> [Problem description]:
Output a verbatim copy of the data, cut off after the line that contains "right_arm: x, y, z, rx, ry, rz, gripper".

[Dataset records]
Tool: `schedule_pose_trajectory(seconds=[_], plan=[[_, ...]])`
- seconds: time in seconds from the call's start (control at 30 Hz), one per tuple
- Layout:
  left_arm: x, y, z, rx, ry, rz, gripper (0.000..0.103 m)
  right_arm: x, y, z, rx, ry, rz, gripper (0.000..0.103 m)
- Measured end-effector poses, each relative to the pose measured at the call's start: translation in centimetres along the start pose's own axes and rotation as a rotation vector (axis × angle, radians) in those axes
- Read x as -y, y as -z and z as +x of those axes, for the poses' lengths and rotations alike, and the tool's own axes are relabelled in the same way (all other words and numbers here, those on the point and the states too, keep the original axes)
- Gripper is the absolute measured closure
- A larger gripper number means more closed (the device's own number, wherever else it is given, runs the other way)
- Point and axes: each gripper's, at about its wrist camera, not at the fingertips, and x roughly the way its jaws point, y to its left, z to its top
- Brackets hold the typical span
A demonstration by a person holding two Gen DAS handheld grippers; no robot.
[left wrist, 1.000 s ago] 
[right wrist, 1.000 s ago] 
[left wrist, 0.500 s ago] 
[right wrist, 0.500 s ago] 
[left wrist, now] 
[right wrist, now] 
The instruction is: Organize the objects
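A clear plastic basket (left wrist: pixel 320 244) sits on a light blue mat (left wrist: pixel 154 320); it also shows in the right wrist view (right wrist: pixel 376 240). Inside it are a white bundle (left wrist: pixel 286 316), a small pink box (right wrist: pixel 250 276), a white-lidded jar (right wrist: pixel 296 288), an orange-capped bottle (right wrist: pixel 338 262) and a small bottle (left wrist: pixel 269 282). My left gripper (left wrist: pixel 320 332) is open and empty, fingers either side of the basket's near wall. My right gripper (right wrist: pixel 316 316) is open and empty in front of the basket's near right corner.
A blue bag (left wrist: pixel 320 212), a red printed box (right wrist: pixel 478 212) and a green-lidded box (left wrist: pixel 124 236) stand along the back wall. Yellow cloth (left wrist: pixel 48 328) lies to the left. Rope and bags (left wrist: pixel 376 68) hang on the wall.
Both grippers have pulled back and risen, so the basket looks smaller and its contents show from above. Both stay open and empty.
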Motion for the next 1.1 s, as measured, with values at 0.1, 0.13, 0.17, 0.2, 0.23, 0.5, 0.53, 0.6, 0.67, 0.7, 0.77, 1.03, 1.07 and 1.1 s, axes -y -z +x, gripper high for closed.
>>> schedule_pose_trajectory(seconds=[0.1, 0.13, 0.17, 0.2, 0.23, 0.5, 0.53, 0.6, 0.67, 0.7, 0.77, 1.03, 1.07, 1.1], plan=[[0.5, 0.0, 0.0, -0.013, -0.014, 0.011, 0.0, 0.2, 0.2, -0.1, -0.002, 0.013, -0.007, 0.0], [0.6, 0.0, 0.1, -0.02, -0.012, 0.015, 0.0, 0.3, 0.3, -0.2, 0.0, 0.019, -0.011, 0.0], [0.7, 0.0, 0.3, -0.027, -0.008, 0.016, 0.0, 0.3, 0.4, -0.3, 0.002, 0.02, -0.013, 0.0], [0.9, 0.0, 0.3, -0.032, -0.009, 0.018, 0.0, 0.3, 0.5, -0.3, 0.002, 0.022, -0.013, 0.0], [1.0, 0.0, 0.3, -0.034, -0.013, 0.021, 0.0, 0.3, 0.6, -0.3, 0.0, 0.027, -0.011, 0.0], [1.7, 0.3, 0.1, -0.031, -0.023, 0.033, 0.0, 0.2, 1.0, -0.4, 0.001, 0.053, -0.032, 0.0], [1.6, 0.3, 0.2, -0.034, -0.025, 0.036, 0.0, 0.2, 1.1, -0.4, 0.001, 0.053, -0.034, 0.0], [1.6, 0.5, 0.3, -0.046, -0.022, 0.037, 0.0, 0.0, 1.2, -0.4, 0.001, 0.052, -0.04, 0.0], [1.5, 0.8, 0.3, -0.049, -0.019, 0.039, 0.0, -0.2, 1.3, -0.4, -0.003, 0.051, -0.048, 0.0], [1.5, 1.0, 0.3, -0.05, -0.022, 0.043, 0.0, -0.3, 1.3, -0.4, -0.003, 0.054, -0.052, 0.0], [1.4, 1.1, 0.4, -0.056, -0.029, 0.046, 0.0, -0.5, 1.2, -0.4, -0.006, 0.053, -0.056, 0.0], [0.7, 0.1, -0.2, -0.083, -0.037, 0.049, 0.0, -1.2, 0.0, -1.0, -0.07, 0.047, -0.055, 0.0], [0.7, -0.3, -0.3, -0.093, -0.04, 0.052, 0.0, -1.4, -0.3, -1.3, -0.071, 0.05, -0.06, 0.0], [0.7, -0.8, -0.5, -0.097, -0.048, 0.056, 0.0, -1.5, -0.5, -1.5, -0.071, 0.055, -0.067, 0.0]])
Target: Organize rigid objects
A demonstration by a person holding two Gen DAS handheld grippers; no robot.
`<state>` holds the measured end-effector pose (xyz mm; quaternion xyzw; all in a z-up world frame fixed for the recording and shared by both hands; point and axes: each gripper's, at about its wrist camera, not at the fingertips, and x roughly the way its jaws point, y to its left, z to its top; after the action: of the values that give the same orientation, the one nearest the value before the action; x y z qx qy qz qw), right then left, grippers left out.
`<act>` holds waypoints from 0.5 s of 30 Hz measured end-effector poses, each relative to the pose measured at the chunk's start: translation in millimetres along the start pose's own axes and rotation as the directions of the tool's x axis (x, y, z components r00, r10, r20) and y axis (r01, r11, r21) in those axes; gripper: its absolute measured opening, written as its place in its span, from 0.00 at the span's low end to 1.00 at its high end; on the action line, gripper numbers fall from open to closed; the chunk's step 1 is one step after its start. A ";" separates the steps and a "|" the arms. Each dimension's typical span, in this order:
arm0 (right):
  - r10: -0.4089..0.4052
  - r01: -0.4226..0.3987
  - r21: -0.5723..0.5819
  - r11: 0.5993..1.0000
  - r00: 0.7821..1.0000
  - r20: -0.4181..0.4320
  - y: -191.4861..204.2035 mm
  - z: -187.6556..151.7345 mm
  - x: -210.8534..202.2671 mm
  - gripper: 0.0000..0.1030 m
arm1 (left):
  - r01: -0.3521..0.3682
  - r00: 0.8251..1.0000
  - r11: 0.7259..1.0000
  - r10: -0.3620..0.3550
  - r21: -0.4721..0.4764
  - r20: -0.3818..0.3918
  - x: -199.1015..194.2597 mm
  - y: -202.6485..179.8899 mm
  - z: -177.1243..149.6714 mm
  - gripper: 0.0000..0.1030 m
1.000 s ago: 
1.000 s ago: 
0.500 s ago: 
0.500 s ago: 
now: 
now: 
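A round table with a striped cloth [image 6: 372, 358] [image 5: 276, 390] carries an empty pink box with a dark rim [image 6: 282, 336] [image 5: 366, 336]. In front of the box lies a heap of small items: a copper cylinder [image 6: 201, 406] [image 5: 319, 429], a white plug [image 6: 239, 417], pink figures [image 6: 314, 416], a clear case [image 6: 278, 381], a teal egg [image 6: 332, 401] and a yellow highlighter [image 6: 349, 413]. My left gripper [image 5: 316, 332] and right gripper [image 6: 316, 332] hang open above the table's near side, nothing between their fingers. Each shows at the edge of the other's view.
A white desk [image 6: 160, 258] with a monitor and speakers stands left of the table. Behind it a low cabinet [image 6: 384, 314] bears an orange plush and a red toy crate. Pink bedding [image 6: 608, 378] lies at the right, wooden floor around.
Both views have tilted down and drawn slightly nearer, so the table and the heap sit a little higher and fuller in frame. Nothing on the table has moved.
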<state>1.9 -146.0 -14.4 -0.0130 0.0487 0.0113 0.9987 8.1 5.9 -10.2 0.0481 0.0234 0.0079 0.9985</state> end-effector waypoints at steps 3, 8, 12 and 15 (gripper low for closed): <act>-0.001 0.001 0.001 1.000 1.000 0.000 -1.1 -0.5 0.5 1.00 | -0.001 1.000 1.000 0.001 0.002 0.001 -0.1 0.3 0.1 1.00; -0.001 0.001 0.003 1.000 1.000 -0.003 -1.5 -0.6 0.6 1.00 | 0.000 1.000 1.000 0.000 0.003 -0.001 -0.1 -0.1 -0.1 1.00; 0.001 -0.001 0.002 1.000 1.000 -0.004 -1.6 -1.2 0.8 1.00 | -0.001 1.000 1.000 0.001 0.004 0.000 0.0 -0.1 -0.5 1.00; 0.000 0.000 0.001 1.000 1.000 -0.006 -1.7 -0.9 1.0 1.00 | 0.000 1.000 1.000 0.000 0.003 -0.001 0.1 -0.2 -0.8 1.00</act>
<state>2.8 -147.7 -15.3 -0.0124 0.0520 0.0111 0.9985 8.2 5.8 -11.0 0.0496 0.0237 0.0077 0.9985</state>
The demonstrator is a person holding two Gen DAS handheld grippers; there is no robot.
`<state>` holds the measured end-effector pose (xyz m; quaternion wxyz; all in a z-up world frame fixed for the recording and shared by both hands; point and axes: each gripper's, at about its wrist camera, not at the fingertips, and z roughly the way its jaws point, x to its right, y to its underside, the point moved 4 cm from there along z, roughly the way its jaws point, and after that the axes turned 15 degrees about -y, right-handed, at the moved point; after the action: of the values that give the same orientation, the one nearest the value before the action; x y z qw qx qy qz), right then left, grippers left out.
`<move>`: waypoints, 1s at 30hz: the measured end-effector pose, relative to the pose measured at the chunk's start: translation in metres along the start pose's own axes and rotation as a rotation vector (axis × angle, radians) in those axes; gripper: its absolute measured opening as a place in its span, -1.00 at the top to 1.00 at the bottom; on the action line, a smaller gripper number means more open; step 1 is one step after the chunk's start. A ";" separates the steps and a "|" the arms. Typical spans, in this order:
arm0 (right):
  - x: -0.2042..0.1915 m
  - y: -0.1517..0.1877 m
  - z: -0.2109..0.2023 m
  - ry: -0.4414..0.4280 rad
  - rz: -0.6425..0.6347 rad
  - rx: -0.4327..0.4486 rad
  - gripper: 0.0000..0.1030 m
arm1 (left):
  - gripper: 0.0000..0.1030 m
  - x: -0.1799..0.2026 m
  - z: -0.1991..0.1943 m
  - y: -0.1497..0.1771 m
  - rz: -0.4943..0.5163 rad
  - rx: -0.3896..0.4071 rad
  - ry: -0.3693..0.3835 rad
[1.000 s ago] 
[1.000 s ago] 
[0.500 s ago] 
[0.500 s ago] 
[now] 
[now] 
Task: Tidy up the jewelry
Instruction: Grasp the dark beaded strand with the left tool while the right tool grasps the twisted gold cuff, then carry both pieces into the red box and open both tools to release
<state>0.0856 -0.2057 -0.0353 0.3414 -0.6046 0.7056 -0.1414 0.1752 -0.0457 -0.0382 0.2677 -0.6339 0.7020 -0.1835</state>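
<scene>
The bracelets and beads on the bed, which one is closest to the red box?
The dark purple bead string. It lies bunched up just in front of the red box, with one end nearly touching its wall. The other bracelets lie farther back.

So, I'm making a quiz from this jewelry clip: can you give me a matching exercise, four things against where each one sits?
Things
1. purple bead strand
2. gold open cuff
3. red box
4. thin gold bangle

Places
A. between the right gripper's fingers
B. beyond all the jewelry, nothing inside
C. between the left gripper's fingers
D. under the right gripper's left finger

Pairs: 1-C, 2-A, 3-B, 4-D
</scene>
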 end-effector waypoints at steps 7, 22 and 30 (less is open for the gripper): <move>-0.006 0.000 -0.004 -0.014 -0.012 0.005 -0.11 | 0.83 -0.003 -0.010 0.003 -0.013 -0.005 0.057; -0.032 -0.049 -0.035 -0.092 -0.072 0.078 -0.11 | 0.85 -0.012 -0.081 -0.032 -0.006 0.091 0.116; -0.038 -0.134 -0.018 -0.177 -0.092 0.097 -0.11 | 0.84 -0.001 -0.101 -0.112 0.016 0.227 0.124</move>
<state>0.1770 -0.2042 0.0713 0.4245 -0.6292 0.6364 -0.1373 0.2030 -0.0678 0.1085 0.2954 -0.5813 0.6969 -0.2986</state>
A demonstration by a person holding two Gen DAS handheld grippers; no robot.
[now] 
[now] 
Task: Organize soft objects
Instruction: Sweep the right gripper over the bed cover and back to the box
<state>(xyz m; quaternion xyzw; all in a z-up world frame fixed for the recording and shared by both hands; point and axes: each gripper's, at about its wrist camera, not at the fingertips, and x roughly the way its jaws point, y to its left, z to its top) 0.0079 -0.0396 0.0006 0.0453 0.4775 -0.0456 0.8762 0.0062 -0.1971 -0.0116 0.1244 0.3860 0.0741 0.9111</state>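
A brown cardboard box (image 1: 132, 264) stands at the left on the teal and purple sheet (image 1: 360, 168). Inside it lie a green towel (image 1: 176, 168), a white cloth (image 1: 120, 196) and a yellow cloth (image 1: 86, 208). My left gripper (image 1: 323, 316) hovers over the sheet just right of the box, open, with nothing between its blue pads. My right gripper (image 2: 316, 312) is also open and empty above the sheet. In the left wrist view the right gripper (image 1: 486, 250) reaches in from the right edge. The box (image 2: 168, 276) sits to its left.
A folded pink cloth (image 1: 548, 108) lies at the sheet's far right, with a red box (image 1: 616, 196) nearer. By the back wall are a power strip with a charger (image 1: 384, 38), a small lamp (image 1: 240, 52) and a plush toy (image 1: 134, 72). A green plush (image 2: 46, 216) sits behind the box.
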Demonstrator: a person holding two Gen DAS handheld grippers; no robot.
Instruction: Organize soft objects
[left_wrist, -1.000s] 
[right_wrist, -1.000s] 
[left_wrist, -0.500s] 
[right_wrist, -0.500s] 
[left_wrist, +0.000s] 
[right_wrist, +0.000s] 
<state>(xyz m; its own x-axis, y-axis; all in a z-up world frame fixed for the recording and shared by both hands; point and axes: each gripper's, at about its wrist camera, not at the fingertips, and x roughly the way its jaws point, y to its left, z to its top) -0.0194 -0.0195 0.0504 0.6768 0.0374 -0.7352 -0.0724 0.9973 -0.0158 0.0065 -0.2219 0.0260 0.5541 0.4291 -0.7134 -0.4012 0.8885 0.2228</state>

> [Final answer]:
Tool: `schedule_pose_trajectory(seconds=[_], plan=[[_, ...]])`
- seconds: time in seconds from the call's start (control at 30 Hz), one per tuple
- Layout:
  left_arm: x, y, z, rx, ry, rz, gripper (0.000..0.103 m)
  right_arm: x, y, z, rx, ry, rz, gripper (0.000..0.103 m)

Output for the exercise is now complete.